Hyperspectral sensors can be mounted in different platforms, usually on aircrafts, but also on satellites and uncrewed aerial systems (UASs). Spatial resolution (ground sampling distance, GSD) also can be an important factor when choosing the proper platform: sensors of UASs can have a GSD of 0.1–0.5 m depending on flight heights; in case of aircrafts it is ~ 1–2 m, and, currently there is one hyperspectral satellite, the PRISMA14, with 30 m GSD. The appropriate pixel size for tree species mapping is ~ 1 m15.

Although the large number of bands provides detailed spectral profiles for surface objects, we face the issues of correlating bands, i.e. redundant information and overfitting in hyperspectral imagery16,17. Thus, finding the predictors (i.e. bands) having the best performance distinguishing tree species is crucial. Possible solutions are the variable selection (feature selection) or the dimension reduction (DR, feature extraction or in statistical term, ordination); both can be efficient and, in this study, we focused on DR using three different techniques with various efficacy18,19,20,21,22. DR techniques were also thoroughly studied in image processing, but a comparative evaluation on species level (i.e. with classes having similar spectral profiles) is missing. Accordingly, we involved these three DR methods using hyperspectral data.

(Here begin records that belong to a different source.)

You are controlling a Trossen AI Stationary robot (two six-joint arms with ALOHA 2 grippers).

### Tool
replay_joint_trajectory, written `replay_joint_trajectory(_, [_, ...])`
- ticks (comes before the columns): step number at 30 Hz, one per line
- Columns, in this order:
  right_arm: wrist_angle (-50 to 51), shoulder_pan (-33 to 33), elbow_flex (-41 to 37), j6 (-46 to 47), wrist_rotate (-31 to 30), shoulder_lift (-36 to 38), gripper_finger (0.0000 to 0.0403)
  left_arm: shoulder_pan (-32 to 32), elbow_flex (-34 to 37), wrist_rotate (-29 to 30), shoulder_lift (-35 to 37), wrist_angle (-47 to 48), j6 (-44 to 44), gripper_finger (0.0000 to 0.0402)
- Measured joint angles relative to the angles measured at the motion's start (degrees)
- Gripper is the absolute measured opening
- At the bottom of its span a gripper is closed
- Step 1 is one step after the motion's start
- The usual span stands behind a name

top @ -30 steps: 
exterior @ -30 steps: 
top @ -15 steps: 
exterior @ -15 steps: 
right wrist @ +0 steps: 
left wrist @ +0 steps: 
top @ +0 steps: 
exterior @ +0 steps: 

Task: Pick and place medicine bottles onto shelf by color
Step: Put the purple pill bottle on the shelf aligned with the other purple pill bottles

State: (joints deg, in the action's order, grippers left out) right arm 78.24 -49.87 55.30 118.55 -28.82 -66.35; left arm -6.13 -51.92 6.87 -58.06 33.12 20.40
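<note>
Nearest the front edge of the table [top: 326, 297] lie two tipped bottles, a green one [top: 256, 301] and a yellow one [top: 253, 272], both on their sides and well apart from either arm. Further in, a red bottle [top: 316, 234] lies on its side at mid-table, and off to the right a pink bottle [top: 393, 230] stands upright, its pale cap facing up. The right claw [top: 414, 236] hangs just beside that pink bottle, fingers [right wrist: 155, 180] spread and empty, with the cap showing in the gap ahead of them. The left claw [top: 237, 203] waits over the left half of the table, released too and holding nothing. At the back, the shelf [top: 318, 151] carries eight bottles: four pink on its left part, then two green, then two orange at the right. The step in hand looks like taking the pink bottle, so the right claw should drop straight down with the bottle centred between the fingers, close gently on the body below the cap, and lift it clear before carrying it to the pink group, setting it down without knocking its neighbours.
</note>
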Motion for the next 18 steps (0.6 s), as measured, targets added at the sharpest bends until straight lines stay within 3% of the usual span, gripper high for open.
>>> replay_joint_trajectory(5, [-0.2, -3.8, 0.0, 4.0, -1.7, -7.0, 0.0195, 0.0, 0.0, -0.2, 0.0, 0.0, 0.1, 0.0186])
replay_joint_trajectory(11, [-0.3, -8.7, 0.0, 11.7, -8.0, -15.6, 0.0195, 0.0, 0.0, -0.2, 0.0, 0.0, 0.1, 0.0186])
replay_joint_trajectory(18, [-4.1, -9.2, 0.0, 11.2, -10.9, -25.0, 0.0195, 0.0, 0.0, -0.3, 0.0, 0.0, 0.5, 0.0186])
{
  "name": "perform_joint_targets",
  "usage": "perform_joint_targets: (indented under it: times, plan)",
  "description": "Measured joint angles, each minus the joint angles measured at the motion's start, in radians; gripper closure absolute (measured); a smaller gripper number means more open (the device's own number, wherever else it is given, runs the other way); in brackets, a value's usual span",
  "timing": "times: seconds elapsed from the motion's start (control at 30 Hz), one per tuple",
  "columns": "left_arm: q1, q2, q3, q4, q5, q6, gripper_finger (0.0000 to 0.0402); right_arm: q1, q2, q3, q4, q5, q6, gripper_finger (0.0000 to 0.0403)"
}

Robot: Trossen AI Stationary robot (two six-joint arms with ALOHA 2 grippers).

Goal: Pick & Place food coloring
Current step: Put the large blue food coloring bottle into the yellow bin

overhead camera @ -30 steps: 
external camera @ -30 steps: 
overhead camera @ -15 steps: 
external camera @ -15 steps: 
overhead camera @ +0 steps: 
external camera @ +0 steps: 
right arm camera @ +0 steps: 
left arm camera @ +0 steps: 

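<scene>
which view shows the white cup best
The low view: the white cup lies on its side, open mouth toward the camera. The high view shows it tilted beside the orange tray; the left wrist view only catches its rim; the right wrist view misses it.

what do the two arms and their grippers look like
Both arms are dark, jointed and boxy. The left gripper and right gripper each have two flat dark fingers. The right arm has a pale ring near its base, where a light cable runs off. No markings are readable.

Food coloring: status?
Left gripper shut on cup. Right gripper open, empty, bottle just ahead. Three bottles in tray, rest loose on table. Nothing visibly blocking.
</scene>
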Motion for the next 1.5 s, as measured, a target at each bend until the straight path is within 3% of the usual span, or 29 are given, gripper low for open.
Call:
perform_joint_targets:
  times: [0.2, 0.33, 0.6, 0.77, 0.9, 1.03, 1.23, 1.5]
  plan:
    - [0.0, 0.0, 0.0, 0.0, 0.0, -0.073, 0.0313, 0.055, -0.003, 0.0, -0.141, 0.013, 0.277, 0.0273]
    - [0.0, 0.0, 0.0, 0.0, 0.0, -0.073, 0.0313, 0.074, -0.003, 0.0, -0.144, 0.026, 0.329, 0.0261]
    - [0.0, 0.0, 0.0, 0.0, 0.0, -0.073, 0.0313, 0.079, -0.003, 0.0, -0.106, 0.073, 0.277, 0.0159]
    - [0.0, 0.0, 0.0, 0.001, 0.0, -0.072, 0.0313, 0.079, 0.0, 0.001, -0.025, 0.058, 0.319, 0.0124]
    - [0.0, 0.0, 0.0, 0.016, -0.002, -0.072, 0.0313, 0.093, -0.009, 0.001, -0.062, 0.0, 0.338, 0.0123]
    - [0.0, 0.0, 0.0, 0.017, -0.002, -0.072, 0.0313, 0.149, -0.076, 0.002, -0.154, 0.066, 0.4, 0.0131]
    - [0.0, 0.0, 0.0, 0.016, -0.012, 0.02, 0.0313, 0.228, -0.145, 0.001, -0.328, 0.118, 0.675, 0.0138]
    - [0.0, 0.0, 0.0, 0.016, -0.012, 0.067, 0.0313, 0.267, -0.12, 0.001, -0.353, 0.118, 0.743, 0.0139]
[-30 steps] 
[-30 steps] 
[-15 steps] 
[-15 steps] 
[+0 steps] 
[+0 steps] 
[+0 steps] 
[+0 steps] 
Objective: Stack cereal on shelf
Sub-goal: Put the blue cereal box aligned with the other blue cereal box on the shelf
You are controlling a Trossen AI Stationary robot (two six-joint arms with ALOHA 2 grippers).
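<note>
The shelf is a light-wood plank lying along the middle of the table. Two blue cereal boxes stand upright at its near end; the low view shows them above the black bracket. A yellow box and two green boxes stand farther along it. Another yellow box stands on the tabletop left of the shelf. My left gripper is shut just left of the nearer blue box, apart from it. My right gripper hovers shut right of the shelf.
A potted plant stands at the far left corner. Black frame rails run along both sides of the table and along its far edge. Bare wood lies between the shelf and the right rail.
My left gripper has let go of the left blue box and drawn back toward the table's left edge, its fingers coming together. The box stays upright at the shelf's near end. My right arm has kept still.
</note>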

DR is a common technique and, especially in hyperspectral image analysis, an important approach to work with fewer variables keeping the explained variance as high as possible, becuse it helps to avoid manage the bands of lesser information and the overfit. We aimed to quantify the efficiency of different DR techniques in image classification with comparing the accuracy metrics. We had the following research questions: (i) which classification algorithm, (ii) which DR method, and (iii) how many components of the ordinations are needed to achieve the highest overall accuracy. Furthermore, we investigated a post-classification segmentation method with object-based reclassification to improve the classification results, and also to overcome the challenge of output maps showing a mix of different species for single trees. We combined the pixel-based approach with the OBIA. Our hypothesis was that post-classification can improve the accuracy and provide clarified maps through easier perception.

Results

Comparison of ordinations: overall accuracies

Generally, MNF tranformation provided the best OAs (Fig. 1). According to the ANOVA test, differences were significant (F = 17.5, df1 = 2, df2 = 192, p < 0.001). Pairwise comparison revealed that MNF provided significantly higher OAs than ICA and PCA (mean diff: − 7.26 and − 7.03, respectively; p < 0.05), while PCA components ensured only 0.233 better OAs than ICA which was not significant (p = 0.989).

Figure 1
figure 1

Model accuracies of different dimension reduction techniques. ICA Independent Component Analysis, PCA Principal Component Analysis, MNF Minimum Noise Fraction, OA overall accuracy.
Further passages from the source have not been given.